Thank you Lou Lou!  I just adore the little hats. 



Dahlia`s MaMa said:


> Wow very foo-foo!!
> Gorgeous fun!!


Thank you Rhonda!  A girl has to have her foo-foo, right!?! :lol:



dmccaughan said:


> Too adorable!


Thank you Dustin! 



catalat said:


> What a beautiful princess.. I can tell you love all of your chis so much.. they must have the best life!
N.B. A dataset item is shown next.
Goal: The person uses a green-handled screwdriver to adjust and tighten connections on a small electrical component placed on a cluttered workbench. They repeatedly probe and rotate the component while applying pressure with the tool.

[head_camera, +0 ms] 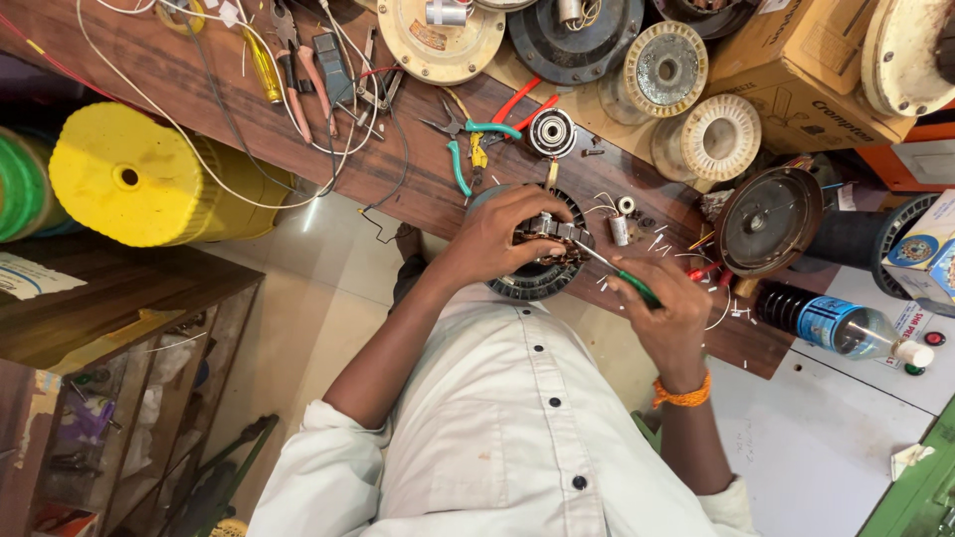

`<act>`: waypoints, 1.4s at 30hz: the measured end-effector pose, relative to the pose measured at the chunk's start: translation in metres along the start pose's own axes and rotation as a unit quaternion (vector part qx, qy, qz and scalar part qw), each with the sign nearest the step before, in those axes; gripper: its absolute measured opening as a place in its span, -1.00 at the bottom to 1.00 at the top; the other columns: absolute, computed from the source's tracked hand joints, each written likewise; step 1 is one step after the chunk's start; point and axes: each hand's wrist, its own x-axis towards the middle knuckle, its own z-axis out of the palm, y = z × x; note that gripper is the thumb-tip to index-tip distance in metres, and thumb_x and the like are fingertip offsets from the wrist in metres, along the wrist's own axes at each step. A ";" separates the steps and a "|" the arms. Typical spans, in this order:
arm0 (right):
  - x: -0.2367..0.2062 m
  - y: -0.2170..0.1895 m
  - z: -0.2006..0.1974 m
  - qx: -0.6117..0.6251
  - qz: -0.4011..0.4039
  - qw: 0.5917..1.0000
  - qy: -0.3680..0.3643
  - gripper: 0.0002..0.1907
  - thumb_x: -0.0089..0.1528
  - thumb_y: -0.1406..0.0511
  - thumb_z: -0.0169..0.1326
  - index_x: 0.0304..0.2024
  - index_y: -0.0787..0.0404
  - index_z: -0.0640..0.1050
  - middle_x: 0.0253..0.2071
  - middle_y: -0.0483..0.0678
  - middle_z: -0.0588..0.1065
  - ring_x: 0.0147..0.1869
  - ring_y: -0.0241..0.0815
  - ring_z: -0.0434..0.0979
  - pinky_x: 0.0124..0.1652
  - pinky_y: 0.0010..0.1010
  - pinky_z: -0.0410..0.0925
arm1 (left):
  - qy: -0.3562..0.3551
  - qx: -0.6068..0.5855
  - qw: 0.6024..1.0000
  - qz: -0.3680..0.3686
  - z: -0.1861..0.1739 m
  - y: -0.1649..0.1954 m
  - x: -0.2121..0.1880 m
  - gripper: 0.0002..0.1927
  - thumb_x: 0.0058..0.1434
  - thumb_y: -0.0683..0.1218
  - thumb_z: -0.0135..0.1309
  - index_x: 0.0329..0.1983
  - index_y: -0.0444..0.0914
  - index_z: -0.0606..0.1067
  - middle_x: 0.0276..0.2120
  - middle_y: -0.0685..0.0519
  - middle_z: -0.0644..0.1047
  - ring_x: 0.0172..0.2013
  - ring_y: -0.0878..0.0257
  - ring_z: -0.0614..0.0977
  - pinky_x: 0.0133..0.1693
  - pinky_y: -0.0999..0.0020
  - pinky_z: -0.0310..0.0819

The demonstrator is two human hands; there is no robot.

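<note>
1. A round dark motor core (537, 276) with ribbed rim lies flat at the near edge of the wooden bench, partly covered by a hand.
2. A thin green-handled screwdriver (619, 274) slants down, metal tip touching the core's top.

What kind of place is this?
Probably a repair workshop for fan motors. The left hand steadies a round motor core, the right hand pokes it with a screwdriver, and pliers lie on the wooden bench.

left hand (494, 237) curled downward, right hand (665, 310) in closed grip
</note>
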 end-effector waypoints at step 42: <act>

Thank you Cathryn!  I truly adore all of my babies. They are the light of my life. :daisy:



London said:


> Aww she looks adorable! I love it, it look so cozy and warm


Thank you London!  Perfect for the upcoming weather. 



Ivy's mom said:


> Omg T..... Toooo cute girl.


Thank you Lori!  Time for some updated pics of your Angels.


----------



## TLI (Sep 3, 2008)

amandagalway said:


> oih T thats just tooooo much for me, im dying, its georgous


Thank you Amanda!  She is such a sweetie!



claireeee said:


> oh T what a sweetie! x


Thank you Claire!  She really is a sweetheart.


----------



## BellaLina's Mom (Mar 16, 2007)

Wow! She is the cutest little thing in her new outfit.


----------



## *Princess* (Feb 7, 2009)

awwwwwwwwwwwwwwwwwwwwwwwwrrrrrrrr!!!
that 3rd pics is so beautiful xx


----------



## pam6400 (Oct 5, 2008)

Oh T! Now I really want a girl, you know?


----------



## Waiushaoting (Jun 6, 2009)

So cute. I love all the faux fur! That hat looks so big, but in a glamorous way ^^.


----------



## Adrienne (Apr 3, 2009)

that is the best outfit ever!! she is adorable


----------



## Chiboymom (Jul 8, 2009)

She is regal in that cape and hat...your pups are such tiny little treasures.


----------



## TashaZ (Mar 20, 2009)

What a posh puppy!!
Love the outfit T. miss seeing your pics, i haven't been on in awhile so must catch up with you all.


----------



## xxxxdeedde (Jul 3, 2008)

SSo beautiful I love the outfit very elegant x


----------



## Mandy (Jan 16, 2009)

omg T thats so cute what a beautiful girl vxx


----------



## MChis (Oct 13, 2009)

Awww, so pretty!!


----------



## TLI (Sep 3, 2008)

BellaLina's Mom said:


> Wow! She is the cutest little thing in her new outfit.


Thank you! 



*Princess* said:


> awwwwwwwwwwwwwwwwwwwwwwwwrrrrrrrr!!!
> that 3rd pics is so beautiful xx


Thank you Princess! 



pam6400 said:


> Oh T! Now I really want a girl, you know?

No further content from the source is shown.